Can I ask for some help? I am trying to write a novel—a futuristic political thriller—but at present, the plot is ridiculously implausible. I would like some advice about making it credible.
This is my scenario. It is 2011. A hugely popular Barack Obama is cruising toward an inevitable second term. He is, however, at daggers drawn with the nation’s military leadership and the intelligence agencies. He has developed friendly relations with the regimes in Iran and Venezuela, and is negotiating an arms-limitation treaty with China. Hawkish critics at home believe that he is sacrificing U.S. strategic ascendancy to the point of giving away the store. Moreover, he is constantly sidestepping the intelligence agencies in favor of new structures run directly under White House control.
At that point, the Obama administration is undermined by a series of devastating corruption scandals. The main conduit for embarrassing leaks is a young journalist—I’m calling him Woody—who has close personal links with senior officers in the Joint Chiefs of Staff. Another highly placed source in the FBI feeds him critical information. Soon, the torrent of scandal becomes so overwhelming that Obama is forced to resign, to general rejoicing. And the surprise twist in the plot is: It was the military and intelligence agencies who publicized and shaped the whole scandal, to advance their own interests!
Just sketching the plot shows how much work needs to be done. The problem is that nobody with the slightest political awareness will find the ending at all surprising. Everyone would know about the elite disaffection over those foreign-policy decisions. Nobody, consequently, would take Woody’s revelations seriously, and still less so when they knew about his connections with the Joint Chiefs. Worse, the exigencies of the plot have forced me to reveal that, at just this time, the Joint Chiefs were so hostile to the White House that they were using spies and moles to observe its daily doings. And any fool would know that the kind of information Woody was receiving must have come from a domestic-security agency, most likely the FBI.
If this were the real world, as opposed to a fantastic novel, most media outlets, most congressional leaders and policymakers, would give no credence to the alleged scandal—or, at least, they would keep it strictly in perspective. They would instead express alarm that out-of-control military officers and intelligence agents were actively conspiring against an elected administration and go to any lengths to root out the guilty. In reality, no conspiracy like that could ever gain traction within the United States.
My plot, in other words, stinks.
Yet I do have some hope. At the end of last year, we read the obituaries of Mark Felt, the senior FBI official better known as Deep Throat, the insider source who fed such crucial information to Washington Post journalist Bob Woodward.

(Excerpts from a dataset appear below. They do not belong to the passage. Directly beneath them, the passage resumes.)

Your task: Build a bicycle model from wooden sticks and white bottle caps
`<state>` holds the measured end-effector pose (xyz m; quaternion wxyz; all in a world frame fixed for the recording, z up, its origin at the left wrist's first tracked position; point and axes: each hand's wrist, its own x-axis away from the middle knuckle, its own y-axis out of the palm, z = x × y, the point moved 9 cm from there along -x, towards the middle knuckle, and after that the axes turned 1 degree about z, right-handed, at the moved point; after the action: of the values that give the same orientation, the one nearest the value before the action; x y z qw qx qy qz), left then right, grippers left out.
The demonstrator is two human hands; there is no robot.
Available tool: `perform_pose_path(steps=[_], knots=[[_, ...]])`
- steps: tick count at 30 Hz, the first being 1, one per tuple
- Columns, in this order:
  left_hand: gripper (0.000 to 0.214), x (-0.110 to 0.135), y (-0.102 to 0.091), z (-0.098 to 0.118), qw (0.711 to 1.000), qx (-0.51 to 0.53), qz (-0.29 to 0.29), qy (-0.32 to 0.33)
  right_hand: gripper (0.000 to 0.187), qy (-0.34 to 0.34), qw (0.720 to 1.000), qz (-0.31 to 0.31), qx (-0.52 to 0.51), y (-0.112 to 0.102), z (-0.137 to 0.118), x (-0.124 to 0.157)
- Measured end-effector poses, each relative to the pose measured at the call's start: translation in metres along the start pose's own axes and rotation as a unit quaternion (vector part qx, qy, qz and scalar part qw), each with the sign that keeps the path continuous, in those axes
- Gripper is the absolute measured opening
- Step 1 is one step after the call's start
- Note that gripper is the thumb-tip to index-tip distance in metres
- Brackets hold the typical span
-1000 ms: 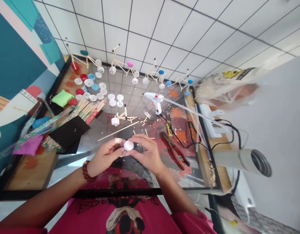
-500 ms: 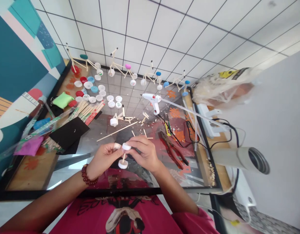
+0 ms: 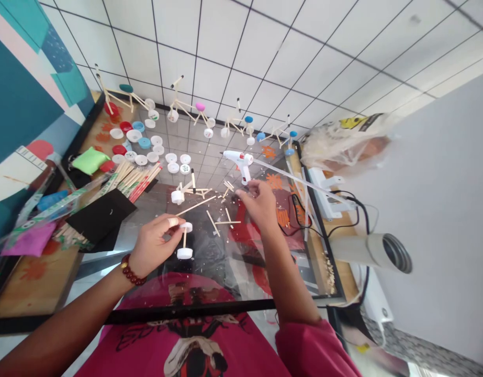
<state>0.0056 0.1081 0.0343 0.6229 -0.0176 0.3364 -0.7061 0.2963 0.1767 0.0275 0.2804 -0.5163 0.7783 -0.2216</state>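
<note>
My left hand [image 3: 157, 241] pinches the upper of two white bottle caps [image 3: 184, 253], which a short wooden stick [image 3: 184, 240] joins like an axle. The lower cap hangs free. My right hand [image 3: 259, 204] is just below the handle of a white hot glue gun [image 3: 241, 162], thumb and fingers apart with nothing between them. The glue gun lies on the glass tabletop with a long glue stick [image 3: 288, 173] coming out of its back. Ahead of my left hand sits a partly built stick frame [image 3: 194, 191] with a white cap at one end.
Several stick-and-cap bicycle-like models [image 3: 178, 102] line the back edge. Loose bottle caps [image 3: 134, 136] lie at the back left, near bundled wooden sticks [image 3: 137, 178] and a black sheet [image 3: 102, 213]. Cut stick pieces [image 3: 225, 222] lie mid-table. A black cable [image 3: 298, 209] runs at the right.
My right hand has let go of the joined caps and moved up and right to the glue gun. My left hand keeps the caps, shifted slightly left. The view has turned a little.
</note>
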Motion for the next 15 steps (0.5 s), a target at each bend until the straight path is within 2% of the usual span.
perform_pose_path(steps=[2, 5, 7, 9, 12, 15], knots=[[0.011, 0.0, 0.002, -0.003, 1.0, -0.018, 0.005, 0.001, 0.054, -0.004, 0.998, 0.043, 0.041, -0.003, 0.015, -0.034], [0.014, -0.001, 0.008, -0.006, 0.999, -0.043, -0.007, -0.01, 0.054, -0.02, 0.999, -0.017, 0.029, 0.025, 0.023, -0.07], [0.016, -0.001, 0.01, -0.008, 0.998, -0.046, -0.019, -0.029, 0.045, -0.028, 0.997, -0.064, 0.029, 0.043, 0.022, -0.081], [0.018, 0.0, 0.01, -0.011, 0.998, -0.033, -0.026, -0.047, 0.038, -0.034, 0.996, -0.074, 0.041, 0.046, 0.018, -0.085], [0.025, 0.002, 0.009, -0.013, 0.997, -0.014, -0.048, -0.056, 0.036, -0.043, 0.998, -0.036, 0.037, 0.023, 0.006, -0.078], [0.033, 0.004, 0.008, -0.012, 0.996, -0.02, -0.082, -0.044, 0.037, -0.052, 0.999, -0.002, -0.003, -0.015, -0.01, -0.045]])
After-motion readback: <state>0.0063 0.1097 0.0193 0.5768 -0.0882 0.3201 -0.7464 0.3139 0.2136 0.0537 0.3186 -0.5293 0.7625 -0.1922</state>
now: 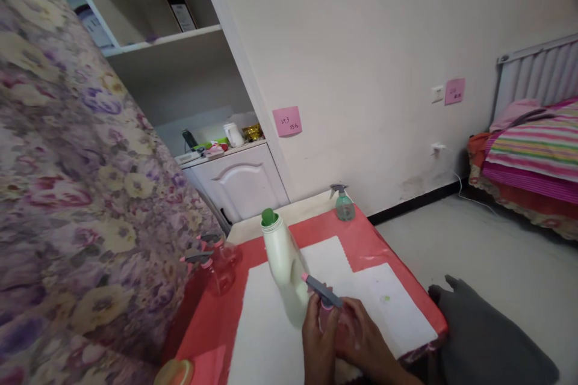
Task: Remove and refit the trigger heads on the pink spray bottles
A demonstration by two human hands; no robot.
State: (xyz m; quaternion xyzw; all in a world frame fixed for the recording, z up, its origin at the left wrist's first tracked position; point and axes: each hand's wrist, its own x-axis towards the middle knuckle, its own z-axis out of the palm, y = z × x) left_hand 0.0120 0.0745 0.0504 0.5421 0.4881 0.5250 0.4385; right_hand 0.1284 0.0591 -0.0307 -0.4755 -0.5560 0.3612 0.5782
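Observation:
Both my hands meet low in the frame over a red table point(383, 246). My left hand point(318, 337) and my right hand point(363, 340) are wrapped round a small pink spray bottle point(327, 307) with a grey trigger head. Just behind it, touching or nearly touching my left fingers, stands a tall white bottle point(284, 271) with a green cap. White paper sheets point(271, 337) lie under both bottles.
A green spray bottle point(344, 203) stands at the table's far corner. Two pink spray bottles point(217, 261) sit at the left edge by a floral curtain point(67, 192). A white cupboard point(239, 180), a grey cloth point(487, 343) and a striped bed point(533, 156) surround the table.

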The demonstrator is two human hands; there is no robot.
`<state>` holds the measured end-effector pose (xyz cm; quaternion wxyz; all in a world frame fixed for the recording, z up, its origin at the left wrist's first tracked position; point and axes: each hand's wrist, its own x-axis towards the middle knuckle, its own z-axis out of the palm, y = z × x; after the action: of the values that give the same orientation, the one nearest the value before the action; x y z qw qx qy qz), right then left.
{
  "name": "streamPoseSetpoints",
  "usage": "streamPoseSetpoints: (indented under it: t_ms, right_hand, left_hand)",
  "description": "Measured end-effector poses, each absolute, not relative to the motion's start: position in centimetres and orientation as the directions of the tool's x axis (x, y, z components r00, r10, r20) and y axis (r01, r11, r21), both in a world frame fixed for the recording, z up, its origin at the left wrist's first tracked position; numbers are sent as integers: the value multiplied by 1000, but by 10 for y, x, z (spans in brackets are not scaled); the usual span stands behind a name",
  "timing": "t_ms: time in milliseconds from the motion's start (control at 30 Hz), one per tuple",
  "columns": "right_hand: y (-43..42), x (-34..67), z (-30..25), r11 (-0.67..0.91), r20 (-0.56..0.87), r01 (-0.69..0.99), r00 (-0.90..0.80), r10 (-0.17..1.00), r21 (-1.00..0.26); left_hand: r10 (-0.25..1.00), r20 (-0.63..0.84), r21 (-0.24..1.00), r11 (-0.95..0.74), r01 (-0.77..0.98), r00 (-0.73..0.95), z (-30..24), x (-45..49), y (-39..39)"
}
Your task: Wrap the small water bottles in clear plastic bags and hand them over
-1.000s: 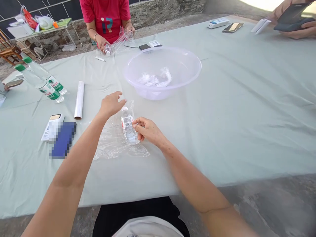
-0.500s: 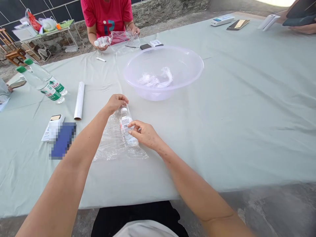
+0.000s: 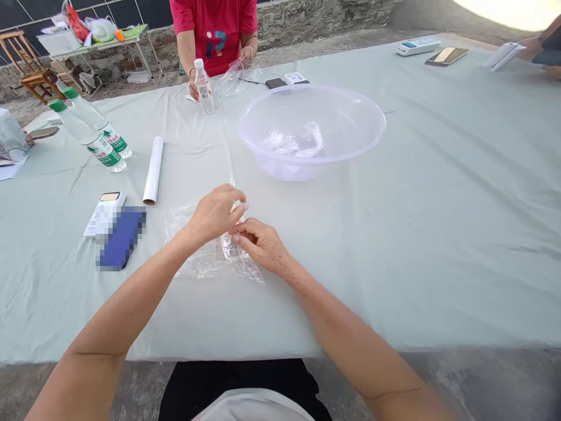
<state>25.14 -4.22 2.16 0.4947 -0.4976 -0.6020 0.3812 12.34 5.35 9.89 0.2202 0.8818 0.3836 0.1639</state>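
Fingers: our right hand curled nearly closed at the bottle, though whether it gripped we couldn't tell; our left hand arched partly open above.
Bottle: lay clear, mostly hidden, on crinkled transparent film.

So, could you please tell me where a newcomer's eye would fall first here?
Probably on the wide pale-purple basin on the table, with crumpled plastic inside. Next might come the pink shirt at the far side, then, nearer, the left hand and right hand close together at a bottle.
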Motion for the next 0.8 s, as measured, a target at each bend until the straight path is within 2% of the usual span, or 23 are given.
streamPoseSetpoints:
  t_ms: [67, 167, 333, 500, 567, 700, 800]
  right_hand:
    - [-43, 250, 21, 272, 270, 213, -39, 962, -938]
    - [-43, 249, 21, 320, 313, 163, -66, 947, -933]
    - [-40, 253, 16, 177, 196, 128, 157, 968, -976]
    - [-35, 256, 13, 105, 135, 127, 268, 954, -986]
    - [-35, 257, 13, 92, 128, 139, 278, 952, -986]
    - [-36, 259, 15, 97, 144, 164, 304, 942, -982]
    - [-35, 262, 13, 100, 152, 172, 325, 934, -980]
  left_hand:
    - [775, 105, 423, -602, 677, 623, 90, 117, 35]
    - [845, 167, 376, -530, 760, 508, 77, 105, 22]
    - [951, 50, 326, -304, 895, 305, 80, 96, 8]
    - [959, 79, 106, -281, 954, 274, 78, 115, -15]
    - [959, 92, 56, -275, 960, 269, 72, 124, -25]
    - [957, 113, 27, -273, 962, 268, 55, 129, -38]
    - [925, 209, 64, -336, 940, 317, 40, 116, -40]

Consistently, the obituaries praised Felt as a true patriot, a warrior for truth who acted as he did out of genuine concern about the misdeeds of the Nixon administration. I have no reason to doubt that Felt was in every sense a patriot and a faithful upholder of law enforcement. Yet it was startling to find virtually no suggestions that his motives might have been less than straightforward.

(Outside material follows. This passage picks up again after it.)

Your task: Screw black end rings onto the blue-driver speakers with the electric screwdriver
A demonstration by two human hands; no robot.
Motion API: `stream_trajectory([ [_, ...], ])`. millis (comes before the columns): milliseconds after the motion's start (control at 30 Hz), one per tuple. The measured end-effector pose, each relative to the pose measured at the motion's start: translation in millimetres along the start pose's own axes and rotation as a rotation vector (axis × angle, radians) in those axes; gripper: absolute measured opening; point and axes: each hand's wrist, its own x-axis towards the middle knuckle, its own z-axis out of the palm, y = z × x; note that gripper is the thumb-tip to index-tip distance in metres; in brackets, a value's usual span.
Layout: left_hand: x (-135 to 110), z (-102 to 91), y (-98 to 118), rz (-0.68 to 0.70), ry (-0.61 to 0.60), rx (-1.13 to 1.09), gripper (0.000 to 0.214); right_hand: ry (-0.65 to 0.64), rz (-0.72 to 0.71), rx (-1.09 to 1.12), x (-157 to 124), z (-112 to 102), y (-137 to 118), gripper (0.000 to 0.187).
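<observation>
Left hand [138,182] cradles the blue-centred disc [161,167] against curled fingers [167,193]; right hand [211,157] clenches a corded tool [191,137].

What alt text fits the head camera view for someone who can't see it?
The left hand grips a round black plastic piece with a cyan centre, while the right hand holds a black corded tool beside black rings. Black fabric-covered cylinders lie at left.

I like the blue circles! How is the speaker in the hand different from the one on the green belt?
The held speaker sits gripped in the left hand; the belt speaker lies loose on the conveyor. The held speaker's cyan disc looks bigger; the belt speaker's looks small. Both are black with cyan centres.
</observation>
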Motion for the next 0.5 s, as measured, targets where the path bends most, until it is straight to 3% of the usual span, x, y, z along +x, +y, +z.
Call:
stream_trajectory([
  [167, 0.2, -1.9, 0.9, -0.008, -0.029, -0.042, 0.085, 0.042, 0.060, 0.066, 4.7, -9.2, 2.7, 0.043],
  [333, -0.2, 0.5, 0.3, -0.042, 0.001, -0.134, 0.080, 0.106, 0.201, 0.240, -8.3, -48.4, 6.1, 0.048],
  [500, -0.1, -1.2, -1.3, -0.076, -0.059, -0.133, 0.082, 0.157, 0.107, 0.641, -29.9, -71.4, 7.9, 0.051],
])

In fact, the real history of the Watergate affair does offer some striking analogies to my improbable novel. Richard Nixon in 1971-72 was pursuing détente with America’s traditional Cold War foes, the Soviet Union and China, and was seeking a Strategic Arms Limitation Treaty with the Soviets. Among senior Navy officers in particular, there were real fears that the Nixonites were in the process of selling out the United States in the face of growing Soviet hegemony. Already by 1970, the Joint Chiefs had a mole in the National Security Council who was copying every document that passed through his hands. So seriously did the congressional investigators who explored this “Moorer-Radford spy-ring” take it that they compared it to Seven Days in May, after the novel about a military coup d’etat.
The “Moorer” in this case was Adm. Thomas Moorer, chief of naval operations from 1967 to 1970, and chairman of the Joint Chiefs from 1970 to 1974. While in his former position, Moorer’s courier was Lt. Bob Woodward. It was in this capacity, while working for Moorer in 1970, that Woodward first met FBI official Mark Felt, with whom he would have such an enduring relationship.
And yet despite all these intriguing linkages—and we could point to a great many more—so few people have ever suggested any deeper dimensions to what we call the Watergate scandal. So who knows, perhaps people might even be gullible enough to believe my book. Stranger things have happened.